Shop Local Gift Guide: Candy Addict Satisfies Mill Avenue's Sweet Tooth
Published: Tuesday, November 22, 2011
Updated: Wednesday, November 23, 2011 14:11
414 S. Mill Avenue, Suite 119, Tempe, 480.921.1155
Open Monday-Saturday, 11 a.m. to 11 p.m., Sunday, 12 p.m. to 9 p.m.
After spending 30 years working as an electrical engineer in tech-focused Silicon Valley, Frank Ellis wanted a change of scenery. Ellis moved to Tempe and found the perfect opportunity to open a shop that would not only reinvigorate his thirst for business, but also his sweet tooth.
Noting an over-abundance of nightlife spots along Mill Avenue, Ellis set out to create a location that was family-friendly: a candy store.
Candy Addict opened its doors in 2010 on the day after Christmas, fitting for a business that sets to bring a smile on the faces of those young and old.
"The best part of having a candy store is that people come in happy and they leave happy," Ellis said.
The inventory of over 1,500 varieties of candies includes everything from the sweet to the sour and from the chocolaty to the salty.
"Our goal with that large inventory was so that when somebody comes in here, chances are they will find something that tickles their fancy," he said.
Tickling Ellis's fancy is the popularity of Candy Addict. Heading into the store's first holiday season, he said he considers the business a very successful endeavor.
"A candy store is really one of those recession-proof businesses," Ellis said. "We have customers that come in and spend $200 and buy a bunch of gift candies, and we also have people that come and buy 35 cents-worth."
And while one would expect a candy store's target customer to be children, Candy Addict has proven to be a draw for an older demographic as well.
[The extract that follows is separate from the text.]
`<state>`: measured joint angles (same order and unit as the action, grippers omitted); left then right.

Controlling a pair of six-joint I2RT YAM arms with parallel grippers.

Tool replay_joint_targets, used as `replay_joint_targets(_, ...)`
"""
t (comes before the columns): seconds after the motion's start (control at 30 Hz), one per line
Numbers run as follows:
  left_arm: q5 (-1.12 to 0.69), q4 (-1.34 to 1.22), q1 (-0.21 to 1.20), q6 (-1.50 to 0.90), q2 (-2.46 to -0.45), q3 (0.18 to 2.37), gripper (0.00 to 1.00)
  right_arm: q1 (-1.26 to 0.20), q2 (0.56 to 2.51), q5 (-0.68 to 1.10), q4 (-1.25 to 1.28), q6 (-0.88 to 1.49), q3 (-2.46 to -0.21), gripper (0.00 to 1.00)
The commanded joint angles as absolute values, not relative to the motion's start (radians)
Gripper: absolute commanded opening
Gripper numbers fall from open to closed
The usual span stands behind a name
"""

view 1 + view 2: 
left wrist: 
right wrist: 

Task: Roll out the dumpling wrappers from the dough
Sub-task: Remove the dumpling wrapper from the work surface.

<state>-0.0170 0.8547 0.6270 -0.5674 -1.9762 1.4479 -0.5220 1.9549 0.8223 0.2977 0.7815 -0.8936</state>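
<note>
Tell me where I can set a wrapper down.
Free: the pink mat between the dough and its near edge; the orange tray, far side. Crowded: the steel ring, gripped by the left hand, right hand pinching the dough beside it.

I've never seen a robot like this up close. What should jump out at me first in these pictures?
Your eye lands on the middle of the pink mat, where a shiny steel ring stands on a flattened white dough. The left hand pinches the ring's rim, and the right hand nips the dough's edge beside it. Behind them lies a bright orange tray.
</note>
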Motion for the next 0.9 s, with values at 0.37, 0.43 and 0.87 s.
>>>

The store's selection includes nostalgic candy from the ‘60s, ‘70s and ‘80s that are difficult to find at your local grocery store or gas station.
"People drive 40 miles to get an entire box of one of their old-time favorite candy bars," Ellis said.
The business has also allowed for Ellis to engage and give back to the community, as it has been involved in many charitable activities.
Candy Addict has worked with ASU sororities and fraternities, donating gift baskets (ranging from $20 to $25) for charity drives, as well as backpacks filled with a pound of saltwater taffies. Ellis said the store has also sent hundreds of dollars in candy to US troops as part of their charity work.
Candy Addict's vast selection holds many options for gift shopping ideas.
Perhaps the most famous choice for gift giving is the Cocopotamus chocolate truffle selection. The all-natural gourmet fudge balls have been on TV personality Rachael Ray's gift guide for the last two years and were offered as part of the Academy Awards' celebrity gift bag. The chocolates come in a variety of flavors, including salty caramel filling and maple crystals. A box of five goes for $8.50 (a bargain compared to the distributor's $10, plus shipping). Candy Addict also allows customers to mix and match their favorite flavors.
Another popular gift idea is the Cerreta Candy Company's chocolate gift box. The Valley-based company, which has been run by four generations of chocolatiers, offers a set of western-inspired chocolates shaped in the form of cowboy boots, saddles and sheriff stars and runs for $11.
Whether it's an assortment of chocolates or a 5-pound gummy bear, Ellis is sure the store will offer something for everyone.
"We get that one-tenth of one percent of people that will come with a friend that will say ‘Oh no, I don't like candy,'" Ellis said. "But that's a rare duck. We don't see that very often."